*WHAT IS REQUIRED*: Pull every line containing "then" from the listing.

*DATA EXTRACT*:

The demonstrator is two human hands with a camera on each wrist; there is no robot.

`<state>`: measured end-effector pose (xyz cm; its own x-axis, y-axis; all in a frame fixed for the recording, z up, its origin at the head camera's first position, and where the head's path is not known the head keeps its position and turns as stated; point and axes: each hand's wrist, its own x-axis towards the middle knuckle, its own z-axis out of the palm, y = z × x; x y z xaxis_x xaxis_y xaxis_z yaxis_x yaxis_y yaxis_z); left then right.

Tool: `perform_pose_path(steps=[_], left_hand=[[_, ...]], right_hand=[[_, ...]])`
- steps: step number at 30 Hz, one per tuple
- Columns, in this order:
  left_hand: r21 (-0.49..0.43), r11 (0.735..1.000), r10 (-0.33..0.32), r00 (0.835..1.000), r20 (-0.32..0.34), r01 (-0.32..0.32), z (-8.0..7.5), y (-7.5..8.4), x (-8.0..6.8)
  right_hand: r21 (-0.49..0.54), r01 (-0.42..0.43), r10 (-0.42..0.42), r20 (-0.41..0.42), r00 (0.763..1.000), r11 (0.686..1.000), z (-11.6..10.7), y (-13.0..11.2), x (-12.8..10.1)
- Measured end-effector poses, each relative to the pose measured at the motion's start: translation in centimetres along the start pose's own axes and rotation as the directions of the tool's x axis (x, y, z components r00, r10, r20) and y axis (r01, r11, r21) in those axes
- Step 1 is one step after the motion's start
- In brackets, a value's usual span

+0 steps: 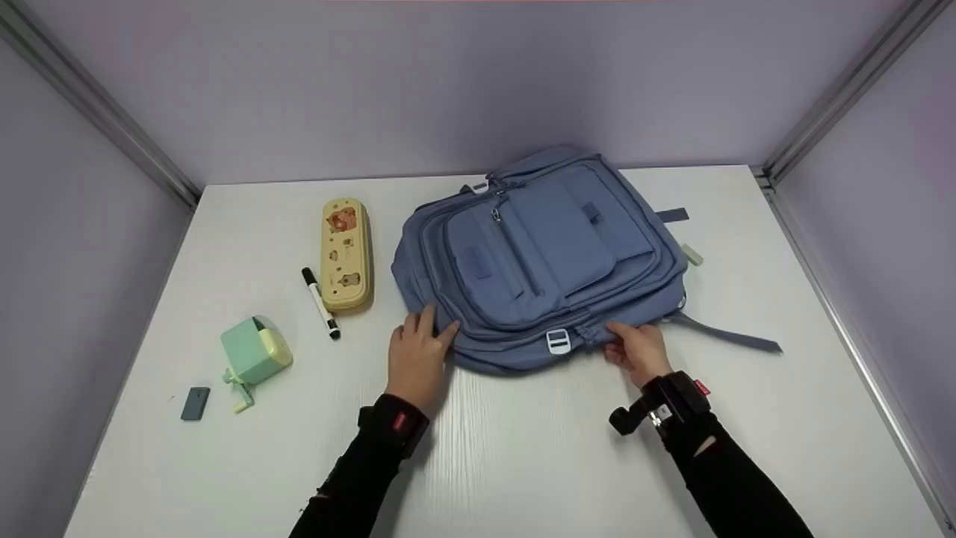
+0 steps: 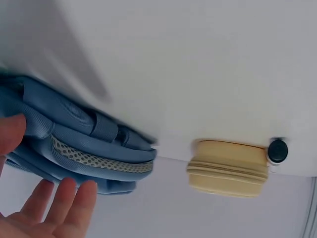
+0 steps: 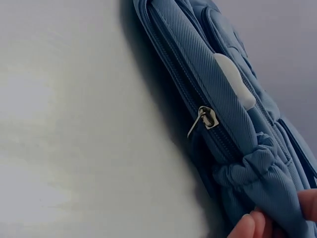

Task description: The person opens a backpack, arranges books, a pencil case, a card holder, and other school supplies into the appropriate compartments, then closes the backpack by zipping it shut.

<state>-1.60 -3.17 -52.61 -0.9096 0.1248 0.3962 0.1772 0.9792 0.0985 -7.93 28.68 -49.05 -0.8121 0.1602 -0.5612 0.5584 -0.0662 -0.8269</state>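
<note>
A blue backpack (image 1: 538,246) lies flat on the white table, its front pockets facing up. At its near left corner my left hand (image 1: 418,359) rests with fingers spread on the edge; the left wrist view shows those fingers (image 2: 64,203) fairly straight beside the bag's mesh strip. My right hand (image 1: 638,351) pinches the fabric at the near right corner, thumb above and fingers curled below. In the right wrist view the pinched part is a gathered side pocket (image 3: 277,198), near a metal zipper pull (image 3: 208,117). A white buckle (image 1: 558,341) sits between both hands.
Left of the bag lie a yellow pencil case (image 1: 345,254) with bear pictures and a black-and-white marker (image 1: 321,302). Farther left are a green crank pencil sharpener (image 1: 254,351) and a small dark block (image 1: 196,403). A loose strap (image 1: 728,335) trails right; a pale green piece (image 1: 692,255) lies beyond.
</note>
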Motion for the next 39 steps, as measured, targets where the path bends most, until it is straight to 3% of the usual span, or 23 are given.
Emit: perform_pose_path(steps=[3,10,14,16,17,18,19,20,21,22,23,25,26,27,28,29,31,32,33,34,35,36,39], left_hand=[[0.020,1.000,-0.015,0.999,-0.031,0.015,0.4,-0.5,0.5],[-0.004,0.999,-0.044,0.999,-0.007,0.044,0.3,-0.3,0.9],[-0.001,1.000,-0.007,0.991,-0.136,0.007,-0.1,1.2,0.6],[-0.038,0.999,0.022,0.976,-0.216,-0.031,-0.4,2.6,0.4],[-0.074,0.996,0.029,0.970,-0.241,-0.048,-0.6,3.6,0.2],[-0.111,0.992,0.035,0.965,-0.259,-0.066,-0.7,4.6,0.0],[-0.148,0.985,0.042,0.963,-0.268,-0.084,-0.8,5.6,-0.2],[-0.186,0.978,0.046,0.962,-0.268,-0.099,-1.0,6.7,-0.3],[-0.222,0.969,0.046,0.965,-0.258,-0.105,-1.1,7.7,-0.5],[-0.267,0.959,0.034,0.971,-0.236,-0.098,-1.3,8.8,-0.7],[-0.312,0.946,0.025,0.978,-0.207,-0.090,-1.4,9.8,-0.8],[-0.457,0.889,-0.020,0.995,-0.097,-0.026,-1.4,11.5,-0.8],[-0.552,0.833,-0.063,0.998,-0.011,0.046,-1.4,12.3,-0.7],[-0.648,0.748,-0.111,0.989,0.094,0.145,-1.4,13.1,-0.6],[-0.743,0.611,-0.155,0.961,0.227,0.274,-1.3,13.8,-0.3],[-0.800,0.435,-0.187,0.911,0.368,0.412,-1.1,14.4,0.0],[-0.779,0.034,-0.218,0.766,0.605,0.626,-0.7,15.5,0.6],[-0.726,-0.137,-0.221,0.694,0.685,0.674,-0.4,16.0,0.8],[-0.667,-0.280,-0.221,0.629,0.745,0.691,-0.1,16.4,1.1],[-0.610,-0.396,-0.219,0.574,0.789,0.686,0.2,16.8,1.3],[-0.577,-0.468,-0.225,0.542,0.810,0.669,0.5,17.2,1.5],[-0.561,-0.521,-0.241,0.519,0.820,0.643,0.9,17.5,1.7],[-0.551,-0.621,-0.307,0.474,0.825,0.557,1.8,18.4,2.1]], right_hand=[[0.007,-0.010,0.010,0.010,1.000,1.000,0.4,0.3,-0.2],[0.027,-0.016,0.015,0.024,1.000,1.000,0.5,0.4,-0.3],[-0.006,-0.014,0.014,0.040,0.999,1.000,0.2,0.2,-0.5],[-0.116,0.029,-0.024,0.039,0.999,0.993,-0.2,0.2,-0.6],[-0.226,0.084,-0.078,0.035,0.996,0.970,-0.4,0.3,-0.7],[-0.349,0.159,-0.156,0.036,0.987,0.924,-0.6,0.4,-0.8],[-0.478,0.239,-0.248,0.044,0.968,0.846,-0.8,0.6,-0.9],[-0.601,0.314,-0.351,0.058,0.935,0.735,-1.1,0.8,-1.0],[-0.704,0.383,-0.462,0.088,0.882,0.598,-1.3,1.0,-1.2],[-0.781,0.438,-0.573,0.128,0.810,0.445,-1.6,1.3,-1.2],[-0.826,0.479,-0.669,0.178,0.722,0.297,-1.8,1.5,-1.3],[-0.832,0.552,-0.783,0.307,0.542,0.056,-2.2,1.7,-1.3],[-0.816,0.576,-0.810,0.374,0.451,-0.056,-2.4,1.7,-1.2],[-0.788,0.595,-0.820,0.442,0.364,-0.160,-2.5,1.6,-1.0],[-0.755,0.605,-0.815,0.503,0.289,-0.252,-2.6,1.5,-0.8],[-0.720,0.611,-0.798,0.558,0.227,-0.330,-2.7,1.4,-0.5],[-0.650,0.609,-0.748,0.650,0.136,-0.454,-2.7,1.2,0.0],[-0.623,0.602,-0.724,0.682,0.105,-0.499,-2.6,1.1,0.3],[-0.601,0.596,-0.704,0.705,0.082,-0.532,-2.5,1.1,0.5],[-0.587,0.588,-0.689,0.721,0.067,-0.557,-2.3,1.1,0.6],[-0.577,0.581,-0.679,0.732,0.058,-0.573,-2.2,1.1,0.8],[-0.571,0.577,-0.672,0.739,0.051,-0.584,-2.0,1.2,0.9],[-0.565,0.574,-0.668,0.743,0.041,-0.593,-1.5,1.4,1.2]])
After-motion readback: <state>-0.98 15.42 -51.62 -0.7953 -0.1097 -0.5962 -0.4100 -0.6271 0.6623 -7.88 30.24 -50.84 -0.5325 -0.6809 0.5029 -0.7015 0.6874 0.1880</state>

*WRITTEN RESPONSE*:
`<state>`: measured end-effector pose (xyz cm; its own x-axis, y-axis; all in a frame fixed for the recording, z up, its origin at the head camera's first position, and where the head's path is not known the head keeps its position and turns as stated; point and axes: each hand's wrist, its own x-axis towards the middle knuckle, its own z-axis out of the palm, y = z × x; x y z xaxis_x xaxis_y xaxis_z yaxis_x yaxis_y yaxis_z); left then right.
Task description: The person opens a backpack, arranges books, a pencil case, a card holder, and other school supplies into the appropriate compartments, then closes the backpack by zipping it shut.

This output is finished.